• Problem requirements: Please take the lines from the one holding "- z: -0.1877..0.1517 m" through the one holding "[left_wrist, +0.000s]" in the data below and copy them exactly.

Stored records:
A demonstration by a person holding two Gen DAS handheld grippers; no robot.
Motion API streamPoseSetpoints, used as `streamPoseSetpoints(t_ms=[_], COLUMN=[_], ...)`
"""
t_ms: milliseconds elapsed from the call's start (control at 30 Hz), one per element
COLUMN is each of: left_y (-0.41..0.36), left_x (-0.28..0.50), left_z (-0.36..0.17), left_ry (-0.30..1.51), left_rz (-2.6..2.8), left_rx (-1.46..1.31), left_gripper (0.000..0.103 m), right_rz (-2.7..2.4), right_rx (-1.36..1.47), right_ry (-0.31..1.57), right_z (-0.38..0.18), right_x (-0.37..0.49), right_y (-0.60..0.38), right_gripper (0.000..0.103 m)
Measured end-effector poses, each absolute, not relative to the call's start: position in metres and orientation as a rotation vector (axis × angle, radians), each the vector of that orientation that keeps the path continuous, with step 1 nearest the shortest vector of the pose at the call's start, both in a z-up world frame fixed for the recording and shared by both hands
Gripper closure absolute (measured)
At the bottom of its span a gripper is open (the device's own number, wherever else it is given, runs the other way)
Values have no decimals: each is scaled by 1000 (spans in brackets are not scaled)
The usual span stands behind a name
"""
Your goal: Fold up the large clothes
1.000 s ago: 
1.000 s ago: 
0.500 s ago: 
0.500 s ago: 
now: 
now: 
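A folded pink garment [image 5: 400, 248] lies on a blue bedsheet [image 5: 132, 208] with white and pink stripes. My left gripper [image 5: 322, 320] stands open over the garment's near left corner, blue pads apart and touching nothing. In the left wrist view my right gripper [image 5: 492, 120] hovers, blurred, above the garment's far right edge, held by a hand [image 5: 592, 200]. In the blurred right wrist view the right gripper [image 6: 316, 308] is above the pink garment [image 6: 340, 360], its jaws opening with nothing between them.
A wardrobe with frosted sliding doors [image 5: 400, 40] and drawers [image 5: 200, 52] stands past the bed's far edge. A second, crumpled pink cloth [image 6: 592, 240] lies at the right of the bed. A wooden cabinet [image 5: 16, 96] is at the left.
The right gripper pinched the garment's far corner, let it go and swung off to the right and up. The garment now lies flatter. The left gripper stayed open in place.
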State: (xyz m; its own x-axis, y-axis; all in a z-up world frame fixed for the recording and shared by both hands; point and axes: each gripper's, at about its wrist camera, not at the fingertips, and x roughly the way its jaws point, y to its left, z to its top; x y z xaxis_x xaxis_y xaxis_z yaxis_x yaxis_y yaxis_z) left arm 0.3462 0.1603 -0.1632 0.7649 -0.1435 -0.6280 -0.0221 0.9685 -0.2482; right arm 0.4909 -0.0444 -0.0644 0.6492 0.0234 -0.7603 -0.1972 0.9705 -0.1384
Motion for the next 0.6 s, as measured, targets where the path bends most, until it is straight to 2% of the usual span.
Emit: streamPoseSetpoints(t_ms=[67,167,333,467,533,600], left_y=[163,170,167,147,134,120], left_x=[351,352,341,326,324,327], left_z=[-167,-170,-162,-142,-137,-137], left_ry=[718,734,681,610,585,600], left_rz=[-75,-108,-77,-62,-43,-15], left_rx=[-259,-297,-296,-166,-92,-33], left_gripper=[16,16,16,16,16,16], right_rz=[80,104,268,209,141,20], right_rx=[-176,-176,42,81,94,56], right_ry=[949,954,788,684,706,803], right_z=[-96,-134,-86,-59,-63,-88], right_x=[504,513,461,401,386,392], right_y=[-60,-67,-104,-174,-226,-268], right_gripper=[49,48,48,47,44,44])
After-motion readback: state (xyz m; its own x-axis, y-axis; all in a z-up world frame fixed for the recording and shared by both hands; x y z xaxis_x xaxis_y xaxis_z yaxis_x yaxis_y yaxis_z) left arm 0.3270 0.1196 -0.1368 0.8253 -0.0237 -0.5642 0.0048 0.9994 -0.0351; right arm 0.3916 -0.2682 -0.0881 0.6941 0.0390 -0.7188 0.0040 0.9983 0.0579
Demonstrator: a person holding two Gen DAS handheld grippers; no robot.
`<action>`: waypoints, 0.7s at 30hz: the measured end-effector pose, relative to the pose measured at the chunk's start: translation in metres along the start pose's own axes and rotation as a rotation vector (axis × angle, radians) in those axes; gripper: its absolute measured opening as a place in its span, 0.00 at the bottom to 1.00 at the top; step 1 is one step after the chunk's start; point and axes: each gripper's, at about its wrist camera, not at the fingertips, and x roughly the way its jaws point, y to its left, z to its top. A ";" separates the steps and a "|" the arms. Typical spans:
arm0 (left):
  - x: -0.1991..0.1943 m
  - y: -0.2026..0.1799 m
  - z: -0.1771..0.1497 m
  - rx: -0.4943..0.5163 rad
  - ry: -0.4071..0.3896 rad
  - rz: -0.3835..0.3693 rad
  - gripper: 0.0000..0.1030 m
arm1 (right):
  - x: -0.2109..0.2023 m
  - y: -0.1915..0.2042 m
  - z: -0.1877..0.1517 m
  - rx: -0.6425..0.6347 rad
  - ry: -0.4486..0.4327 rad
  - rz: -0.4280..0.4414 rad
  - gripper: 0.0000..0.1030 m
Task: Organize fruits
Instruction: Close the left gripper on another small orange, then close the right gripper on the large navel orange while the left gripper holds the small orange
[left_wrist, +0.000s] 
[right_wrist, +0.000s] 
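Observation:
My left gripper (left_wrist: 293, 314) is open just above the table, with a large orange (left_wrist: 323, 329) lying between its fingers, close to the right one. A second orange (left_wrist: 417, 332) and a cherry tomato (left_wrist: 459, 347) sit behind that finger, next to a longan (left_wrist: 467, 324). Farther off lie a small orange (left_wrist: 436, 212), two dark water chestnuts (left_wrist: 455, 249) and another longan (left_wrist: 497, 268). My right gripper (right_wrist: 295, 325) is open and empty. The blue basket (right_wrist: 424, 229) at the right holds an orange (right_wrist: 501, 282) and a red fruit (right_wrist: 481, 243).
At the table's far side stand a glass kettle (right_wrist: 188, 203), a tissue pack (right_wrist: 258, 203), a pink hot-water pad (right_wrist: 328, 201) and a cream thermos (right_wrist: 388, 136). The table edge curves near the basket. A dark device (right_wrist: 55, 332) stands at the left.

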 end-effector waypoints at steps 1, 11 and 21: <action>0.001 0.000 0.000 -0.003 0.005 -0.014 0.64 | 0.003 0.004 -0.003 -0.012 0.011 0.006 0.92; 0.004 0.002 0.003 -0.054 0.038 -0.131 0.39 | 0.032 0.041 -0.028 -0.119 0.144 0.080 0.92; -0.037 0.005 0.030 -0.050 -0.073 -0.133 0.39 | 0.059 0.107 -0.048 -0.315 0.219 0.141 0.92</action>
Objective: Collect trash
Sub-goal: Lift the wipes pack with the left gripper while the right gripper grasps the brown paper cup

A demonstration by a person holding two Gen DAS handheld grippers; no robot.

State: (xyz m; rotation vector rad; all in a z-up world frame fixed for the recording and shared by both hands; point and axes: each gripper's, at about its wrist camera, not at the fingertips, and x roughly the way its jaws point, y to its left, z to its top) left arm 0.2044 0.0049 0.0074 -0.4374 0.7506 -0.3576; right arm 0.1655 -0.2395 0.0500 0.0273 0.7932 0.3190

• Answer:
  - z: -0.1877..0.1517 m
  - rx: -0.6425..0.6347 rad
  - ry: -0.4486..0.4327 rad
  - rz: -0.4280..0.4414 rad
  - gripper: 0.0000..0.1030 m
Task: Organize fruits
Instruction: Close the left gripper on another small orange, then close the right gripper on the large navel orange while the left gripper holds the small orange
[left_wrist, +0.000s] 

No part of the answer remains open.